Quando si parla di resilienza, ci si riferisce alla possibilità di ricompattare la società attraverso sostegni mirati alle persone bisognose ed ai territori più deboli. Questo è un impulso importante per un maggiore equilibrio delle prospettive di benessere tra i ceti sociali e la loro permeabilità. Con interventi della portata di una decina di manove finanziare, d’altra parte, non si possono escludere sostanziosi effetti di trascinamento ed articolazioni delle misure che, come nel caso del superbonus del 110 per cento per lavori di risanamento energetico, finiscono per avvantaggiare coloro che del sussidio ne fanno un business con allettanti margini di guadagno. La task force ministeriale che, complessivamente, coordina gli interventi dovrebbe attivare una funzione di monitoraggio per osservare e, possibilmente, correggere questi risvolti. Se verso l’interno va data la giusta importanza all’equità sociale, anche verso l’esterno è da evitare di fornire l‘immagine di un’acutizzazione delle differenze di sviluppo del paese: Chi visita l’Italia come turista seguendo sullo smartphone un percorso di visita dei tesori storici ed artistici a Roma o in Sicilia, non dovrebbe trovarsi nella situazione di tragittare lungo strade colme di rifiuti e vedere i fiumi in condizioni pietose perchè utlilizati come discariche.

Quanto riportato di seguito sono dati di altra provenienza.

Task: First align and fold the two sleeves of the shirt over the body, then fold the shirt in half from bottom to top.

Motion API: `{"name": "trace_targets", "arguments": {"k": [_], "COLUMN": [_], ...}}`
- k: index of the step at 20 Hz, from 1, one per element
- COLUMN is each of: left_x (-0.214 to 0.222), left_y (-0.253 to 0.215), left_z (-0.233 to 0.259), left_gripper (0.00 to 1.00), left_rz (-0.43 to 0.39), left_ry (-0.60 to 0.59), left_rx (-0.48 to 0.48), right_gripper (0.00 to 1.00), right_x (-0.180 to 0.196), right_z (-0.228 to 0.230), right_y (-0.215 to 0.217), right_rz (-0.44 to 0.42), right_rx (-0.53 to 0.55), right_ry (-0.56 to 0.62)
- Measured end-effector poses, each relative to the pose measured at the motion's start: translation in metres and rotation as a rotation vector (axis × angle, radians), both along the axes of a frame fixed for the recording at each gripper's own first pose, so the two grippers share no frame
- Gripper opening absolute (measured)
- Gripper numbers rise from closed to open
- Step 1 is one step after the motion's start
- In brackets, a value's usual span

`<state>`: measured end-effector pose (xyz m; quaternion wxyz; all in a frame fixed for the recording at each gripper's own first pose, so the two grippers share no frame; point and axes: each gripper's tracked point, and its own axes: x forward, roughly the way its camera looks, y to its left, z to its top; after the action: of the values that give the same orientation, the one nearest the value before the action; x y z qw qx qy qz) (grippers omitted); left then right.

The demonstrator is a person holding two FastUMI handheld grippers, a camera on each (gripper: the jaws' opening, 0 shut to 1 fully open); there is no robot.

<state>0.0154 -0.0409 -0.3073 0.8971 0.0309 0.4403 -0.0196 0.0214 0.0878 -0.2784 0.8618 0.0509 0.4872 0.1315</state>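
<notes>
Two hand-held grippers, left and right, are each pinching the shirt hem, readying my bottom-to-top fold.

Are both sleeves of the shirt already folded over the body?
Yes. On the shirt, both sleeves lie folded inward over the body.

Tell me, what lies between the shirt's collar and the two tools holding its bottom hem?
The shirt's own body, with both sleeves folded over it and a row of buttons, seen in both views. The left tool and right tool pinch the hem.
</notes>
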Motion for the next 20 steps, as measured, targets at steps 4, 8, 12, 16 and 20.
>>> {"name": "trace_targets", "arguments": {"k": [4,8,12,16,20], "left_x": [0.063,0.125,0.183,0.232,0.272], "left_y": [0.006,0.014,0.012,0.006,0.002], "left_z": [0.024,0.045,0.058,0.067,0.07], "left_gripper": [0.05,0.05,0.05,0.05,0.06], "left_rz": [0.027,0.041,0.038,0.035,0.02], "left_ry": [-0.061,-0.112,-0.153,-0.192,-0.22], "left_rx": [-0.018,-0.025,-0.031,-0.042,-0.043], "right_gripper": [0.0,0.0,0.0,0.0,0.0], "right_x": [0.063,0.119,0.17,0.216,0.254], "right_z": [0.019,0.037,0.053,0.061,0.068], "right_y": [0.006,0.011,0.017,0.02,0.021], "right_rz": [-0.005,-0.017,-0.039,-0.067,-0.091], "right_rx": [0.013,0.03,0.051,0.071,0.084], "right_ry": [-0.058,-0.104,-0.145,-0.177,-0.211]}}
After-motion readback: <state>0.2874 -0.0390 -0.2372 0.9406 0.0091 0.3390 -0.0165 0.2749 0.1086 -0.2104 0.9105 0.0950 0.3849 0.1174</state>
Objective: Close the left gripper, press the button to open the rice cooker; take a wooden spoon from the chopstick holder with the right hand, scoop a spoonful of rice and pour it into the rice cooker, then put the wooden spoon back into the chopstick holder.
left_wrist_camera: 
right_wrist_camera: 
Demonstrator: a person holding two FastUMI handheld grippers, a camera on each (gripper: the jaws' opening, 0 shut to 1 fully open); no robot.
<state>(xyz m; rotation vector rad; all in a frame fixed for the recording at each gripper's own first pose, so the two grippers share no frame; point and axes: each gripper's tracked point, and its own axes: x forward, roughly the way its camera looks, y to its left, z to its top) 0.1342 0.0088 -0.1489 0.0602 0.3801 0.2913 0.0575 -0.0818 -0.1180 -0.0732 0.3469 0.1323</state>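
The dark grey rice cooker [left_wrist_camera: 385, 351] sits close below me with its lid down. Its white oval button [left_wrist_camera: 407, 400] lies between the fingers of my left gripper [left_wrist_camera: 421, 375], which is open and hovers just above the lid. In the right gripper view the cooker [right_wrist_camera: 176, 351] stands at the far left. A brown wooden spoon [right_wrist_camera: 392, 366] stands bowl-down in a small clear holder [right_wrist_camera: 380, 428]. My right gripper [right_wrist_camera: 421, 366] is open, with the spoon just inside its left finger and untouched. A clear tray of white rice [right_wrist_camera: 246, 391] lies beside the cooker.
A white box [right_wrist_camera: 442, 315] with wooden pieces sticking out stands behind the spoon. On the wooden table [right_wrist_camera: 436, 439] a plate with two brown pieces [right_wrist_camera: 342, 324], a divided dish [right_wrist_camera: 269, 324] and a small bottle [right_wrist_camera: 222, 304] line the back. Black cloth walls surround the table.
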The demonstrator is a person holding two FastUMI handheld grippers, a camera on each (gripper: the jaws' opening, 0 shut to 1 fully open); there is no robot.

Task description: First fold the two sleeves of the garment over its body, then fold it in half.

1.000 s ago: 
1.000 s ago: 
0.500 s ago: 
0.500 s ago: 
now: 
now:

Con i soldi non viene fornita la cultura per farne buon uso.

Tutti i piani sono perfettibili. Matteo Renzi ne ha fatto una battaglia di Italia Viva, ottenendo delle migliorie e, soprattutto, visibilità. È vero, l’innovazione verde avrebbe bisogno di più audacia e progetti più proiettati nel futuro, ma bisogna anche dare tempo al tempo. Adesso ci si augura che la coalizione si compatti e che prevalga il buon senso. Non è in gioco soltanto l’allocazione di un budget da sogno con gli oltre 200 miliardi di Euro del Recovery Fund, ma l’unica ed ultima chance di uscire dal tunnel del degrado politico, istituzionale, produttivo e civico. I fondi dell’UE sono uno strumento finnanziario straordinario, ma con essi non verrà fornita la cultura necessaria per farne buon uso. Possono essere gestiti bene oppure possono essere messi a rischio, se si ricade nell’allegra improvvisazione e nell’astuta disattesa del quadro normativo, bistrattando sia l’Unione Europea che i paesi che ripongono fiducia nell’Italia. Vorrebbe dire che si fornisce prova certa e definitiva di non essere in grado di ridurre il debito e di intraprendere un cammino lungo, ma deciso, verso l’accountability economica e politica. Da queste considerazioni ne discende che la più grande sfida è quella di infondere nella gente una consapevolezza nuova di cultura civica e di condivisione della responsabilità della good governance.